Öznenin sembolik düzendeki yabancılaşmasıyla, işçinin kapitalist toplumsal ilişkiler düzeninde yabancılaşması arasında temel bir fark vardır. Bu yabancılaşmalar arasında benzerlik bulmakta ısrar edecek olursak kaçınmamız gereken iki simetrik tuzakla karşılaşırız: bunlardan biri göstergesel yabancılaşmanın öznelliğin kurucusu olduğu durumda, kapitalist toplum düzeninde yabancılaşmanın indirgenemeyeceği fikridir. Diğeriyse bu fikrin tersi olan ve göstergesel yabancılaşmanın; aynen Marx’ın kapitalist yabancılaşmanın üstesinden gelinebileceğini belirttiği yolla ortadan kaldırılabileceği fikridir. Buradaki tek mesele, kapitalist yabancılaşma ortadan kaldırılsa bile, göstergesel yabancılaşmanın daha köklü olduğu için süreceği değildir; aynı zamanda daha arınmış bir yapıda oluşudur. Göstergesel yabancılaşmayı aşan ve sembolik evrenin efendisi olarak özgür bir figür haline dönüşen, yani artık sembolik töze gömülü olmayan bir özne, yalnızca özgür bireylerin etkileşime girdiği bir alan olan kapitalist yabancılaşma alanında mümkündür. Robert Brandom’ın “ironik yabancılaşmayı aşan bir postmodern yeniden tanıma yöntemini” detaylandırma girişimiyle bağlantılı olarak bu sembolik yabancılaşma alanını gösterebiliriz. “Bu, güvenin anımsatıcı/yeniden tanıtan yapısıdır.”[1] Brandom’a göreyse bu “[Hegel’in] fikirlerinin en çağdaş felsefi ilgi ve değere sahip parçası olabilir. Böyle düşünmesinin nedeni kısmen, atomcu görüş yerine bütüncül bir düşünüş tarzına geçmiş olmasına yüklediği derin siyasi anlamdır. […] Aslında ileride bu, Geist‘ın gelişimindeki üçüncü aşamayı gösteren yeni bir karşılıklı tanıma biçimine yol açacaktır: güven çağı.”[2]
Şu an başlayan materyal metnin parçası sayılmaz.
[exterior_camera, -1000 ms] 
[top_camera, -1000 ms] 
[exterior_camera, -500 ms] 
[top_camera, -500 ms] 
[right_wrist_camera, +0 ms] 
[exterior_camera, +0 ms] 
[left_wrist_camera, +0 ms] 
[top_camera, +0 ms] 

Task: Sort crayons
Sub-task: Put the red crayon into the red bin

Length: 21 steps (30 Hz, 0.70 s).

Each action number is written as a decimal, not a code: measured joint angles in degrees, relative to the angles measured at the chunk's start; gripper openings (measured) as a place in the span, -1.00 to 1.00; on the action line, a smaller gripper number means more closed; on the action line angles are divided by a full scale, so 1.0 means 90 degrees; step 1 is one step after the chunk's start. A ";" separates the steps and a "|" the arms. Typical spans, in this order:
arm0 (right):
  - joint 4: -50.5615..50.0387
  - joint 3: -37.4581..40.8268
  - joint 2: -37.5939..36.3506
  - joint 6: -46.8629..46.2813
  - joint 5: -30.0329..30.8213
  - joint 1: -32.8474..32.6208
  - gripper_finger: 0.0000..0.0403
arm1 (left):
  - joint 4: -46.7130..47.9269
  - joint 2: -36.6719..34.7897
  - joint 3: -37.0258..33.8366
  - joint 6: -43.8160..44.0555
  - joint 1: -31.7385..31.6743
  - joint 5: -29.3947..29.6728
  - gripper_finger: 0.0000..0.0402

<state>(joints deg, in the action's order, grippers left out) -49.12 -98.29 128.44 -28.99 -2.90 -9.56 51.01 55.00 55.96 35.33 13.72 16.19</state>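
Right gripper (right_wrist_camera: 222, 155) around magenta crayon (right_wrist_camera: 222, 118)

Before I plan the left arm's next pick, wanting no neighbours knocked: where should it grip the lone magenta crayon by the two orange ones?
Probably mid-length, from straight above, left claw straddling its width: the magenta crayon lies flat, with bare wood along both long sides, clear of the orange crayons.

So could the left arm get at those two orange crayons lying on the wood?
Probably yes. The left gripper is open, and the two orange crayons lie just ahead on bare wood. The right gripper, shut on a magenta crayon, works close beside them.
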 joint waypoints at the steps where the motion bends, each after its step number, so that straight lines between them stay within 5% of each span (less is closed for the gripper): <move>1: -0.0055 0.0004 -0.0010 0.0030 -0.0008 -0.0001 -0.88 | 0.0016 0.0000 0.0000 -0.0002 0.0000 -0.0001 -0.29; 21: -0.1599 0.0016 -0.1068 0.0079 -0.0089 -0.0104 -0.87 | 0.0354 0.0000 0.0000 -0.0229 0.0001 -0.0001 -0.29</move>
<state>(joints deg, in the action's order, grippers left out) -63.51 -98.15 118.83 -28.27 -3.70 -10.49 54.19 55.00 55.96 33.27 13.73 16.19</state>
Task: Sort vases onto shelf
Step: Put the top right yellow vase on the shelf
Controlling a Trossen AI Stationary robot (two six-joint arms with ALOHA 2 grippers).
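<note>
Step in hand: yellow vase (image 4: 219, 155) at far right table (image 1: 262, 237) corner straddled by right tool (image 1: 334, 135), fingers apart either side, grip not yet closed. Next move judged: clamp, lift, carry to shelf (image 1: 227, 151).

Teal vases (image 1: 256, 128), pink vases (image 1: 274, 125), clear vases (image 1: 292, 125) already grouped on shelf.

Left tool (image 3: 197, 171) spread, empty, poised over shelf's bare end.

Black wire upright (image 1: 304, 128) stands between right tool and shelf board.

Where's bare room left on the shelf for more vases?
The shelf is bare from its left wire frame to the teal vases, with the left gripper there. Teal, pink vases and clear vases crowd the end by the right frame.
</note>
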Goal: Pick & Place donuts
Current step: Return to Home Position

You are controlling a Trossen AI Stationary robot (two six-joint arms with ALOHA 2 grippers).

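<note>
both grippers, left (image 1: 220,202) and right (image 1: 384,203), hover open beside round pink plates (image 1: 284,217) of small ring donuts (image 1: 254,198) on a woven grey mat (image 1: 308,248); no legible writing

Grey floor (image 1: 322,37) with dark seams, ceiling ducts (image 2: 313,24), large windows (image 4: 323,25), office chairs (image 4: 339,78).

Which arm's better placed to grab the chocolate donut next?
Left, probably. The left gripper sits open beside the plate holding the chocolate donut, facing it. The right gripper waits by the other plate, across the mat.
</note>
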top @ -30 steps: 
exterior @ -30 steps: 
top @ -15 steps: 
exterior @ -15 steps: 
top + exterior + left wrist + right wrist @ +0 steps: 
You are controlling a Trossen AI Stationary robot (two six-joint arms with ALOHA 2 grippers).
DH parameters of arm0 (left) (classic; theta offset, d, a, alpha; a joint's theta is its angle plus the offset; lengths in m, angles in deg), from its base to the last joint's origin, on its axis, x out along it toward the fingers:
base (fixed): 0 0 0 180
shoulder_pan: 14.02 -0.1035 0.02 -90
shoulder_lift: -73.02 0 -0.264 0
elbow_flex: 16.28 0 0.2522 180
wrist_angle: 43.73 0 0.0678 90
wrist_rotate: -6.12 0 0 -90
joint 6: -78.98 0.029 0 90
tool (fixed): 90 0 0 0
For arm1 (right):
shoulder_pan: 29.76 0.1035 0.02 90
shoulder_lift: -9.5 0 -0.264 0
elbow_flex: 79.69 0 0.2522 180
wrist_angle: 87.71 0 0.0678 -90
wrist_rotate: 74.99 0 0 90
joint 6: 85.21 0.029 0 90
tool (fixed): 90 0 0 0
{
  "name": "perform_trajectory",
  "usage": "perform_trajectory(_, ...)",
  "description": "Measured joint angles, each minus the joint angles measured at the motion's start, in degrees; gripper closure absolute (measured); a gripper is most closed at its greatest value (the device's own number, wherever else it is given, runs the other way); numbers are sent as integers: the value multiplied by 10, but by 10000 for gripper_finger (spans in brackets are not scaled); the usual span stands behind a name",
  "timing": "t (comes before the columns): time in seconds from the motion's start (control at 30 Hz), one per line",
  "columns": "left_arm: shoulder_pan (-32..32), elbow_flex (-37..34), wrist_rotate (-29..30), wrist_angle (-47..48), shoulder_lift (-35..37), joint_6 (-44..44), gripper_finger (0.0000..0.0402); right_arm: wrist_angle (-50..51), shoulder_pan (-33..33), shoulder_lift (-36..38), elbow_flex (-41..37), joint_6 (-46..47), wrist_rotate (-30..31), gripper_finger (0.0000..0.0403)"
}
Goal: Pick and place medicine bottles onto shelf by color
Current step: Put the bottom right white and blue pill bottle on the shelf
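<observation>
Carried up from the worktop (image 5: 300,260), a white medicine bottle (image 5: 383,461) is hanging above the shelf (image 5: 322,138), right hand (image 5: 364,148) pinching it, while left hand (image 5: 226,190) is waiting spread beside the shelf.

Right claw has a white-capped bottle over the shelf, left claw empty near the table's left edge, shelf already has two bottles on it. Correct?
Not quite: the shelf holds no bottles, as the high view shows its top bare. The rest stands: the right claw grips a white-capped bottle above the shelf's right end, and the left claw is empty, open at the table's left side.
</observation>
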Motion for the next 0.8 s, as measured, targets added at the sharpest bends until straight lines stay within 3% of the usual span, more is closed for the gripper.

Burada sözü edilen “güven”, özgürlük alanımızın korunmasına destek olan ama onu sınırlamayan ahlaki töze (“büyük Öteki, yerleşik normlar kümesi”) duyulan güvendir. Brandom, Chomsky’ye atıfta bulunarak, negatif özgürlük ve pozitif özgürlük arasındaki klasik ayrıma kendi yorumunu getirir: Ona göre negatif özgürlük baskın normlardan ve yükümlülüklerden yalnızca tüm olumlu düzenlemelerle arasına, evrenselleşmiş bir ironik mesafe girmesine yol açacak kadar özgürleşebilmektir (ki bunlara güvenmemeliyiz; çünkü bunlar özel çıkarları maskeleyen yanılsamalardır). Pozitif özgürlükse normlara olan bağlılığımızla alanı açılan ve sürdürülen özgürlüktür. Chomsky’nin kanıtladığı gibi dil, bireyin içinde yaşadığı evidir ve onun sonsuz sayıda cümle kurmasına olanak verir. Negatif özgürlük sadece ironik yabancılaşmaya yol açarken dilin kurallarını kabullenmenin bize sağladığı özgürlük pozitif ifade özgürlüğüdür. Ancak ironik mesafeyle gelen ironi özgürlüğü aynı zamanda temeli kurallarla derin bir tanışıklığa dayanan pozitif bir özgürlük biçimi değil midir? İronik yabancılaşma gibi bir şey, gerçekten dilin içinde yaşayanların doğasında olmayabilir mi?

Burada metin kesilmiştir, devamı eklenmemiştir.